Beauty from the Dead
Boeotia was a fertile region of nearly 1,000 square miles and home to about 250,000 residents, with a rich heritage that dated back to Mycenaean times. Yet it was a land mostly agricultural. There were neither great cosmopolitan cities, major seaports, rich gold and silver mines, nor tourist attractions, major Panhellenic festivals, or strategic trading centers. The intrigues of the ancient royal house of Thebes were grist for the mill of Athenian tragedy across the border, where playwrights felt at ease chronicling the tales of hereditary incest, fratricide, and parent-killing among their bitter enemies over the mountains.

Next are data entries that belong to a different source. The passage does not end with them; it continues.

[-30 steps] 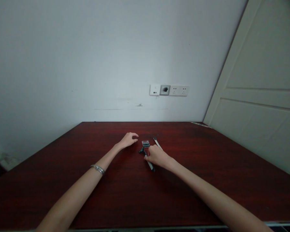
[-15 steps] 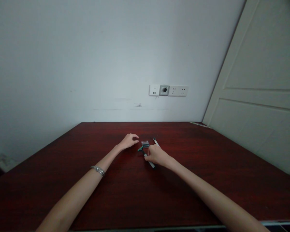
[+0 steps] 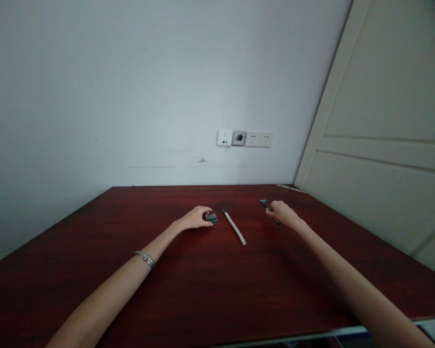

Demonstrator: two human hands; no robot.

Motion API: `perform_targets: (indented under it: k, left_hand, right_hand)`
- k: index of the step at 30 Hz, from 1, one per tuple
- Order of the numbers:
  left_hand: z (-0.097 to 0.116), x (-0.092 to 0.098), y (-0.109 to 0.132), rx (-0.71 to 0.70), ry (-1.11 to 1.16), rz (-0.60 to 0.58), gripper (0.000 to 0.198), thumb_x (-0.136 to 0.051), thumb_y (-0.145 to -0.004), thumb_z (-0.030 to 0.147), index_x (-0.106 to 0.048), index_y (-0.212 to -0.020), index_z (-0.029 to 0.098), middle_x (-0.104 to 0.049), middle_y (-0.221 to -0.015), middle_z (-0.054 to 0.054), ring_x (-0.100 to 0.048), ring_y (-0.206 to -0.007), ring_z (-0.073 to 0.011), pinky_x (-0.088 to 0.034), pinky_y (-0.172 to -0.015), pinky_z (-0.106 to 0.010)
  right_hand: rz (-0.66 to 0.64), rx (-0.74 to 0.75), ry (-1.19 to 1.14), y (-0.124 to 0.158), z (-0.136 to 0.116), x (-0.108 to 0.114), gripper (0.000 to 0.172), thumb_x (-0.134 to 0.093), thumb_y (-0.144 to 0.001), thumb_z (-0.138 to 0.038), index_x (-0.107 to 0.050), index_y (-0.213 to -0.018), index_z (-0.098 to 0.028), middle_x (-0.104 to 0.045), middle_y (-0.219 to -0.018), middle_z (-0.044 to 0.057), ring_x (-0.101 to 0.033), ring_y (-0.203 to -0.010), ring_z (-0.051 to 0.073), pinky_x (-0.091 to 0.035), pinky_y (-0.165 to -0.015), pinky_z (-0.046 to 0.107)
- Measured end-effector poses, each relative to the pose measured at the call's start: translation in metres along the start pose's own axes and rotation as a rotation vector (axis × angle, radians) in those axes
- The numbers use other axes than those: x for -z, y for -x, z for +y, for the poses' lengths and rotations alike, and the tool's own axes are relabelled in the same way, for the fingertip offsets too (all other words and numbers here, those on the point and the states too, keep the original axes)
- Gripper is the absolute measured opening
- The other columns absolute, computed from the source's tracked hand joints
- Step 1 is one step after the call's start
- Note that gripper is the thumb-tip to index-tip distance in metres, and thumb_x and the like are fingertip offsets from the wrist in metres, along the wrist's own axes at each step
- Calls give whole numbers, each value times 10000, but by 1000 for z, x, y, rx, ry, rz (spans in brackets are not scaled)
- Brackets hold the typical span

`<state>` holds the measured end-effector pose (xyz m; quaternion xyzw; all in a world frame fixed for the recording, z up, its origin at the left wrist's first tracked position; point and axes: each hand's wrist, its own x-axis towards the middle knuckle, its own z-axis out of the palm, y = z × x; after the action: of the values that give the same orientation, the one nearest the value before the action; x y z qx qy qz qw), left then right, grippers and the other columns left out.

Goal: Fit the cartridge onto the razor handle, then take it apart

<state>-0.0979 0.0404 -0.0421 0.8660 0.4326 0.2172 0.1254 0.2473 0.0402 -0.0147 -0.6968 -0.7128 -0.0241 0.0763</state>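
Note:
My right hand point(image 3: 282, 213) is closed round the handle of a razor point(image 3: 263, 201), whose green head points away to the left. The lower end of its handle shows beneath my fingers. At the left, my left hand point(image 3: 195, 218) has thumb and fingers on opposite sides of a small clear case point(image 3: 212, 218) with dark and greenish contents, gripping it at the tabletop. Between my hands lies a slim white toothbrush point(image 3: 235, 228), its dark head at the far end and a hole in the near end of the handle. Neither hand touches it.
The dark red wooden table point(image 3: 174, 295) runs back to a pale wall. Sockets point(image 3: 259, 139) are set in the wall above it. A white panelled door point(image 3: 377, 183) stands along the right side. A thin strip point(image 3: 291, 188) lies at the back right corner.
My right hand has carried the razor to the right, away from the case and toothbrush. My left hand has closed in on the clear case. The camera view has shifted slightly.

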Motion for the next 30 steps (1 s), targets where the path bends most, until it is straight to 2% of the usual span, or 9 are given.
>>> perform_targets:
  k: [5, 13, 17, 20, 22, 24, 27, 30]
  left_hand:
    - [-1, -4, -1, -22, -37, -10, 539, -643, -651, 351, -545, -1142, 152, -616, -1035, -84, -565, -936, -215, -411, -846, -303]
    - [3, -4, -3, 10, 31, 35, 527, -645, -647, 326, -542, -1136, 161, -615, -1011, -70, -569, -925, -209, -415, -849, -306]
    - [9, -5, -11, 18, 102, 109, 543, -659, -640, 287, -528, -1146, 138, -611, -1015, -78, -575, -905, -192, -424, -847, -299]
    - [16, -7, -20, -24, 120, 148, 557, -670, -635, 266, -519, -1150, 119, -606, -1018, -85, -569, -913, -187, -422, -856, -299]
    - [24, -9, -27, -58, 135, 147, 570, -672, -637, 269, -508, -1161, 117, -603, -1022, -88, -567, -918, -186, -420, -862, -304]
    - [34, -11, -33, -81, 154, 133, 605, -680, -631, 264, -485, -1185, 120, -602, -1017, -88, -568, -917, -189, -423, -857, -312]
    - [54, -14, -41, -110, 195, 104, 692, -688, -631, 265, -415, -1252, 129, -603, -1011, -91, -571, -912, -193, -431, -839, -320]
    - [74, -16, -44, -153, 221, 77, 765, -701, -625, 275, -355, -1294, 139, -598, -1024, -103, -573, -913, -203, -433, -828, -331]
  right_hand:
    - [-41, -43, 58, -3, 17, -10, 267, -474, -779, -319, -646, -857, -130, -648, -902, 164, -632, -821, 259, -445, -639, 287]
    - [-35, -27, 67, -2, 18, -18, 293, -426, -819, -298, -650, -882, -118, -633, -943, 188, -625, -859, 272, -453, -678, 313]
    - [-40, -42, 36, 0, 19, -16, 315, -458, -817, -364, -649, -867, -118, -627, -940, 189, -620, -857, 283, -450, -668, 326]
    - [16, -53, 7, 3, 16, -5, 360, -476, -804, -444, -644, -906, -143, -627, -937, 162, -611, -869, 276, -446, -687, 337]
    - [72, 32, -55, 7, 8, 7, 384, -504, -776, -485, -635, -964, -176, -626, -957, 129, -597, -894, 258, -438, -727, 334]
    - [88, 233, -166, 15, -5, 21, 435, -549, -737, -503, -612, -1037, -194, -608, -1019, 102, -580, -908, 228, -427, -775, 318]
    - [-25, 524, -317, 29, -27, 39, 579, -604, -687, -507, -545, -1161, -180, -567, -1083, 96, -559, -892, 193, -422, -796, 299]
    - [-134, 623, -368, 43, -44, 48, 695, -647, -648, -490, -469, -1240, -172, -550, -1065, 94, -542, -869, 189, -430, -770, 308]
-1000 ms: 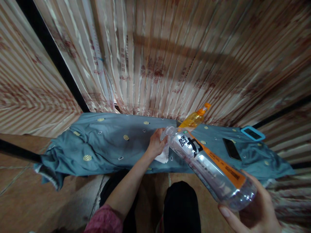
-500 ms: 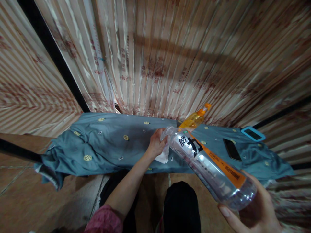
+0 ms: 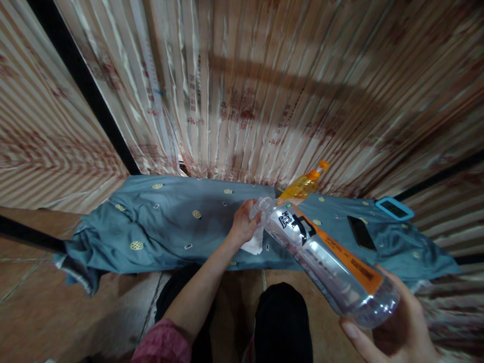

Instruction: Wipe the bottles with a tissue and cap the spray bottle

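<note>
My right hand (image 3: 393, 327) grips the base of a clear plastic bottle (image 3: 325, 262) with an orange-and-black label. The bottle is tilted, its open mouth pointing away from me toward my left hand (image 3: 244, 224). That hand holds a white tissue (image 3: 254, 243) right at the bottle's mouth, over a blue-grey patterned cloth (image 3: 162, 222) that covers a low surface. An orange bottle with an orange cap (image 3: 304, 185) stands just behind the clear one.
A black phone (image 3: 361, 233) lies on the cloth to the right, with a blue-framed device (image 3: 394, 207) beyond it. Striped satin curtains (image 3: 245, 85) hang behind. Brown floor tiles (image 3: 49, 312) and my dark-trousered knees (image 3: 282, 322) fill the foreground.
</note>
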### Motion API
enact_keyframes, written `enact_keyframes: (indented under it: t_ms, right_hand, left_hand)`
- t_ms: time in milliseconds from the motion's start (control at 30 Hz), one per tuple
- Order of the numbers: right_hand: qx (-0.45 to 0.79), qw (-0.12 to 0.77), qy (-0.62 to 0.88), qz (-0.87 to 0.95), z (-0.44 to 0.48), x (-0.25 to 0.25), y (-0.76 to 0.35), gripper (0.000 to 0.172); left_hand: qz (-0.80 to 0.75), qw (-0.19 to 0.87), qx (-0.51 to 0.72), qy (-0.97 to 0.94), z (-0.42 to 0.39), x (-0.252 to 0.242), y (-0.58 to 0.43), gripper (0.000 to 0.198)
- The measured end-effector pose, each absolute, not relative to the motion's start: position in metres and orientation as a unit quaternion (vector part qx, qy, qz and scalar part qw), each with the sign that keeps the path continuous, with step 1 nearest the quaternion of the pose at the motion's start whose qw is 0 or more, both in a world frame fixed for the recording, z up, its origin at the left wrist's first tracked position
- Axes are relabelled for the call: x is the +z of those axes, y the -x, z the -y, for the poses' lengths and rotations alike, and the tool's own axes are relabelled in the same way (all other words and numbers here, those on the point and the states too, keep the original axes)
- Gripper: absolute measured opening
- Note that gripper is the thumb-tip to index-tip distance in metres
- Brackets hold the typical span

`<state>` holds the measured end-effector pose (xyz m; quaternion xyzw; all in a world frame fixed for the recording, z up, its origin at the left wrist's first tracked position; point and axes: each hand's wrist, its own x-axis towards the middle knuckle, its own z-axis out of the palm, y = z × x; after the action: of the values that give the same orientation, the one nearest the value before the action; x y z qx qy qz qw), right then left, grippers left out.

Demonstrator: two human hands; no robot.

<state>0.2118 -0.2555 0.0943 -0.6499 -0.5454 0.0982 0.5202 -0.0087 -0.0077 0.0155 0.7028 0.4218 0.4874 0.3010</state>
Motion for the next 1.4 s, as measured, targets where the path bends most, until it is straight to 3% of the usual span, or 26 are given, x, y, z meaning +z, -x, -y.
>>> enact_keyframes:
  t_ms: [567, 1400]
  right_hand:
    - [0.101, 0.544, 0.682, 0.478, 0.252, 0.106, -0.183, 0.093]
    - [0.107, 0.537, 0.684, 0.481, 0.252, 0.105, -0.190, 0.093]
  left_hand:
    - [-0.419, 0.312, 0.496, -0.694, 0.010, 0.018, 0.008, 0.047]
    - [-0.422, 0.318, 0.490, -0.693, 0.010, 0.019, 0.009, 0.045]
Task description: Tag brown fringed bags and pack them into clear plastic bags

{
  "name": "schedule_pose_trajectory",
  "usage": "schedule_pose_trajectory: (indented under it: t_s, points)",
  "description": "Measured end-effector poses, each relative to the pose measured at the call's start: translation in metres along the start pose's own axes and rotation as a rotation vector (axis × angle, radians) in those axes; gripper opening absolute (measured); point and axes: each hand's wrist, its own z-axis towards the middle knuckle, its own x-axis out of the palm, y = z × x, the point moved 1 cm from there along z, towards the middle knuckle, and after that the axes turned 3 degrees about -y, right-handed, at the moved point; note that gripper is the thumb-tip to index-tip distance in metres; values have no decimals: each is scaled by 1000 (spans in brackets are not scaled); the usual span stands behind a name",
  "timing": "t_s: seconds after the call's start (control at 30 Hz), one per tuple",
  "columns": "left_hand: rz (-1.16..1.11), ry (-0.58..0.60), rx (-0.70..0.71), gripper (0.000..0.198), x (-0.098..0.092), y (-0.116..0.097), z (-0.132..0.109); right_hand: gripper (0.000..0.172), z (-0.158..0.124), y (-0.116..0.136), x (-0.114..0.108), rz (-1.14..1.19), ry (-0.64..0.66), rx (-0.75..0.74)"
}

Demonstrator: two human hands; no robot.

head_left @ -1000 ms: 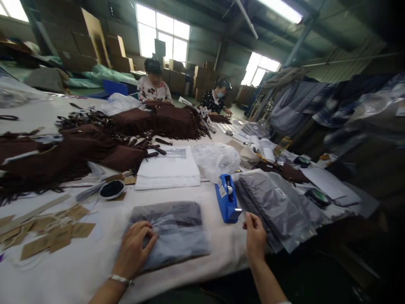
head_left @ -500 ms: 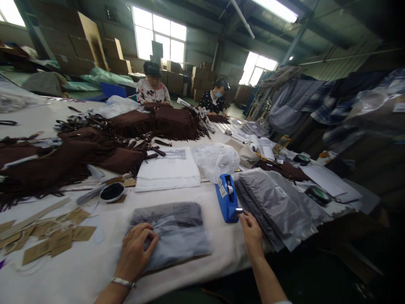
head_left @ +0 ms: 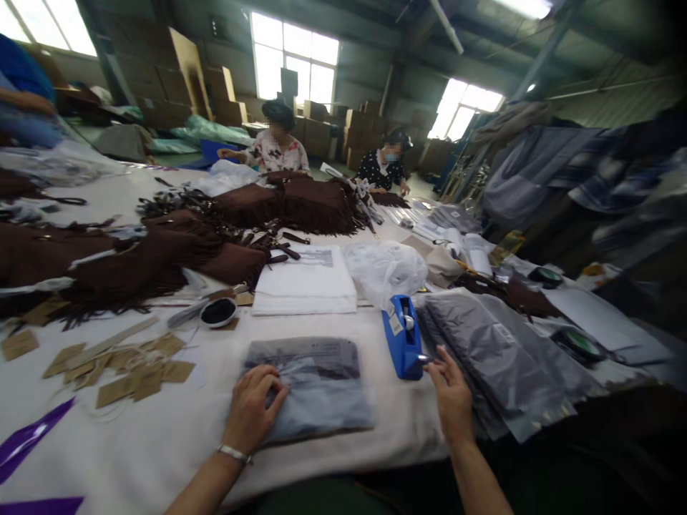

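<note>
Near the front edge of the table lies a grey folded item in a clear plastic bag [head_left: 322, 393]. My left hand [head_left: 256, 404] rests on its left part, thumb apart from the curved fingers. To the right of the bag stands a blue tape dispenser [head_left: 402, 347]. Beside its cutting end, my right hand [head_left: 454, 393] pinches the end of the clear tape [head_left: 424, 358] between thumb and fingertips. A short stretch of tape spans from the dispenser to those fingers.
Bagged grey items [head_left: 494, 350] lie right of the dispenser. Behind are a white paper stack [head_left: 305, 286], a crumpled plastic bag [head_left: 386, 272] and brown fringed bags [head_left: 316, 204]. Brown tags [head_left: 144, 379] and a black-topped round container [head_left: 217, 312] lie left. Two people sit across the table.
My view has turned left, so the scene sits further right. My right hand has drawn the tape slightly away from the dispenser. A person in blue now shows at the left edge.
</note>
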Motion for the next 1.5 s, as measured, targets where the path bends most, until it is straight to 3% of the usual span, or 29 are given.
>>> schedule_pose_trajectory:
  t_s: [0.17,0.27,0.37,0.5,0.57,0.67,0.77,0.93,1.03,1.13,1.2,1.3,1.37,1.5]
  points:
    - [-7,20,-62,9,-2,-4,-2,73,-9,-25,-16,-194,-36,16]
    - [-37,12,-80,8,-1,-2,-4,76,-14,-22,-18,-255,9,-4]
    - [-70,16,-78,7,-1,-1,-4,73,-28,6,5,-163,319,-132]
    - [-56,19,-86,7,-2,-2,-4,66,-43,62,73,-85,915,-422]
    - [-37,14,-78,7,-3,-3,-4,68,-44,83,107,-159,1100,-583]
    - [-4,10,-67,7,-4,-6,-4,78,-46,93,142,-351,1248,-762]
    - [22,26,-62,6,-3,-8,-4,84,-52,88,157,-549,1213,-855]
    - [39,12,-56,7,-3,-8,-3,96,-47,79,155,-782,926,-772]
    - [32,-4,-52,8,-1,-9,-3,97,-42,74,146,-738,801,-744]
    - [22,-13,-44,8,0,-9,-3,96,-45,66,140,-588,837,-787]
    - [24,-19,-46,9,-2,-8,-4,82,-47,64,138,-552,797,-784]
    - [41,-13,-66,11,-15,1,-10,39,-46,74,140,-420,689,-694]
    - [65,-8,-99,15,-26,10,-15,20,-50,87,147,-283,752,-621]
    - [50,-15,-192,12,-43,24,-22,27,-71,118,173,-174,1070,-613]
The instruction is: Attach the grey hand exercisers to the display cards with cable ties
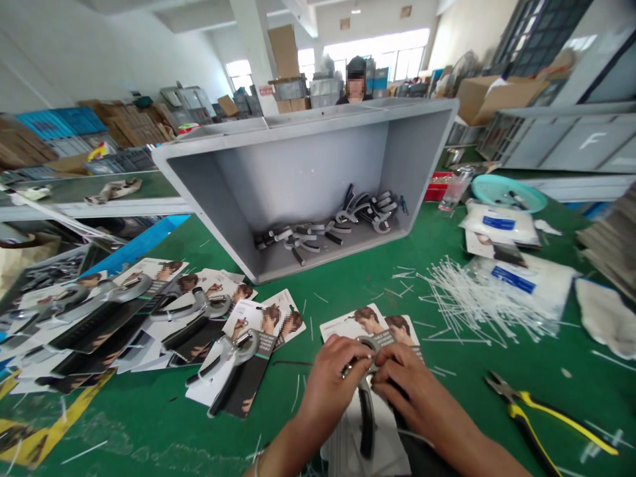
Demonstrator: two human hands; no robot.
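Pinching a grey tool (366,424) by its round end, the left hand (334,374) and right hand (410,381) have fingers tight on it. It's on cards (342,322) by the near edge of the bench (462,411)

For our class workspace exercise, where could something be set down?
Mostly bare green tabletop lies between the right hand and yellow-black metal pliers, and in front of the grey plastic crate. Crowded: left, printed cardboard cards; right, white plastic ties.
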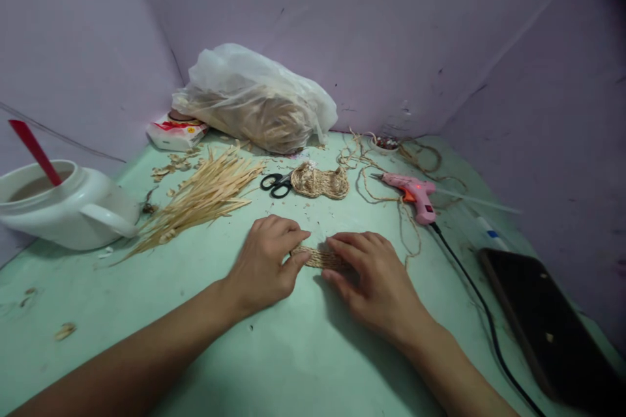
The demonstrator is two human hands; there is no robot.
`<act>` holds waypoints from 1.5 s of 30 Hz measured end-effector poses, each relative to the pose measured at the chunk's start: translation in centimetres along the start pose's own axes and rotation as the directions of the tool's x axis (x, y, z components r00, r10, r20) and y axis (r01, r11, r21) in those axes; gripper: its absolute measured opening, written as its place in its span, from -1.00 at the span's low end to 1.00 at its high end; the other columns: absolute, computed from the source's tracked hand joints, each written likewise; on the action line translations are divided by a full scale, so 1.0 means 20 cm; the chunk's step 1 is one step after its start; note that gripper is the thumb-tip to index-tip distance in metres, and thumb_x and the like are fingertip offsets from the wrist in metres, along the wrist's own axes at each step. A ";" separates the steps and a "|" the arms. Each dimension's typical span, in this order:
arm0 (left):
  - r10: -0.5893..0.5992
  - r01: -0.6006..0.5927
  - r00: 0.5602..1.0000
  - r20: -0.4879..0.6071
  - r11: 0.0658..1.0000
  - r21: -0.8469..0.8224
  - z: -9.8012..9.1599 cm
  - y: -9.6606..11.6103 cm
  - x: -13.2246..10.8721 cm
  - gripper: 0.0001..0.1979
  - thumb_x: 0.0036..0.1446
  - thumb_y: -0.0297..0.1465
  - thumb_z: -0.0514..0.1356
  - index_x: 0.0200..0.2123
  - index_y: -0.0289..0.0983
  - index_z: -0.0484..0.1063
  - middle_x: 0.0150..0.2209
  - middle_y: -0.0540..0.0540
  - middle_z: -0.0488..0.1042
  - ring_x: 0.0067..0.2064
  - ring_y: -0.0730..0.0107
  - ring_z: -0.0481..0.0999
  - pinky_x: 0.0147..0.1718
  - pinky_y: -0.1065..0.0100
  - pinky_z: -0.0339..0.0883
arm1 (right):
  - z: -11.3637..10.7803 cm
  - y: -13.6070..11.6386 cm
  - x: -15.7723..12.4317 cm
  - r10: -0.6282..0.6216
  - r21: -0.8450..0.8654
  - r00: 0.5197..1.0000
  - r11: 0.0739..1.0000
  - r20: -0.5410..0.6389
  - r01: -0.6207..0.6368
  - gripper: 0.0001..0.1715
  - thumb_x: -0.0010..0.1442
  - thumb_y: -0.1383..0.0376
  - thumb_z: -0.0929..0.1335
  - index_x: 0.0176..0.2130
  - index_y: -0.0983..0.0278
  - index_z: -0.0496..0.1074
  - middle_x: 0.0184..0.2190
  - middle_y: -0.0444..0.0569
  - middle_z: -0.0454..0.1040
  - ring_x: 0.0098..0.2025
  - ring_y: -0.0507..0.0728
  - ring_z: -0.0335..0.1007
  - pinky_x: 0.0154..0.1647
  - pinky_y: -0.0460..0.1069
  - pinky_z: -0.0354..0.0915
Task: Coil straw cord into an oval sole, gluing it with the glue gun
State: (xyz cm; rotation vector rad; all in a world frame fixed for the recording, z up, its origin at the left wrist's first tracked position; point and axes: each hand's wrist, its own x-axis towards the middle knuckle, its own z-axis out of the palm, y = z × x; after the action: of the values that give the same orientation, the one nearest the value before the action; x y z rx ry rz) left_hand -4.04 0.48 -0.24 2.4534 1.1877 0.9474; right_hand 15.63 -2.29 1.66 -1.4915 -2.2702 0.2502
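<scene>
A flat strip of tan twine rows point(320, 258) lies on the green table between my hands. My left hand point(268, 257) pinches its left end, thumb at the near edge and index finger at the far edge. Curled around the right end, my right hand point(374, 273) hides that part under its fingers. Just beyond sits a coiled twine piece point(320, 182) with two raised, rounded cups. Black-handled scissors point(278, 185) lie against its left side, their blades partly covered. To the right rests a pink glue gun point(415, 194) with a red light and a clear glue stick.
Dried straw strips point(210, 189) spread at left, near a white pot point(102, 208) holding a red-handled tool. A plastic bag point(264, 101) and a small box point(177, 133) stand by the wall. Loose twine point(364, 192), a black cord point(474, 293) and a dark phone point(542, 326) lie at right.
</scene>
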 end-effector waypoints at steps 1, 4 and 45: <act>0.025 -0.025 0.999 -0.036 1.000 -0.003 0.00 0.00 0.00 -0.80 0.15 -0.43 0.12 -0.17 -0.30 0.48 -0.22 -0.16 0.49 -0.17 0.24 0.38 -0.15 0.12 0.23 | -0.01 0.03 -0.02 0.005 0.017 0.999 1.000 -0.051 -0.004 -0.66 0.11 0.28 0.36 -0.09 0.30 0.48 -0.14 0.07 0.52 -0.15 0.25 0.35 -0.10 0.19 0.23; 0.088 -0.087 0.995 -0.056 0.996 0.018 0.00 0.03 0.00 -0.80 0.17 -0.48 0.06 -0.27 -0.27 0.49 -0.31 -0.13 0.48 -0.23 0.27 0.37 -0.18 0.13 0.23 | -0.06 0.12 -0.08 0.099 0.079 0.982 0.993 -0.163 -0.087 -0.76 0.19 0.31 0.28 -0.19 0.27 0.51 -0.26 0.05 0.54 -0.22 0.21 0.39 -0.18 0.14 0.28; -0.043 0.019 0.938 0.345 0.997 0.071 0.14 0.20 0.16 -0.82 0.09 -0.51 0.12 -0.28 -0.24 0.49 -0.28 -0.10 0.46 -0.19 0.19 0.38 -0.13 0.05 0.17 | -0.08 0.18 -0.09 0.099 0.122 0.993 0.987 0.071 -0.107 -0.90 0.07 0.23 0.44 -0.44 0.21 0.51 -0.57 -0.18 0.53 -0.49 0.04 0.37 0.01 0.16 0.06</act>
State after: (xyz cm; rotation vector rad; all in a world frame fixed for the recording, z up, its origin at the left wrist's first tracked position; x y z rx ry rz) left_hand 1.68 0.61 0.94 2.5074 1.1429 0.4434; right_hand 19.85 -2.60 1.30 -1.5579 -2.1851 0.4698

So tragedy was mostly an Athenian, not a Boeotian, event. The same was true of Hellenic literature in general—Hesiod, Pindar, Corinna, and Plutarch are notable exceptions—that was usually associated with Athens, Sicily, Ionia, and Corinth rather than with the agrarian states of the northern interior.
The same generalization applies to Greek art and architecture. Although some remarkable treasures have been unearthed in Boeotia—decorative Mycenaean terra-cotta sarcophagi, Archaic miniature clay figurines of men and women at work, and marble statuary from the Hellenistic age—the best Greek vase painting, the most impressive temples, and the great bronze sculptures come from Athens, the Peloponnese, Ionia, Sicily, and southern Italy.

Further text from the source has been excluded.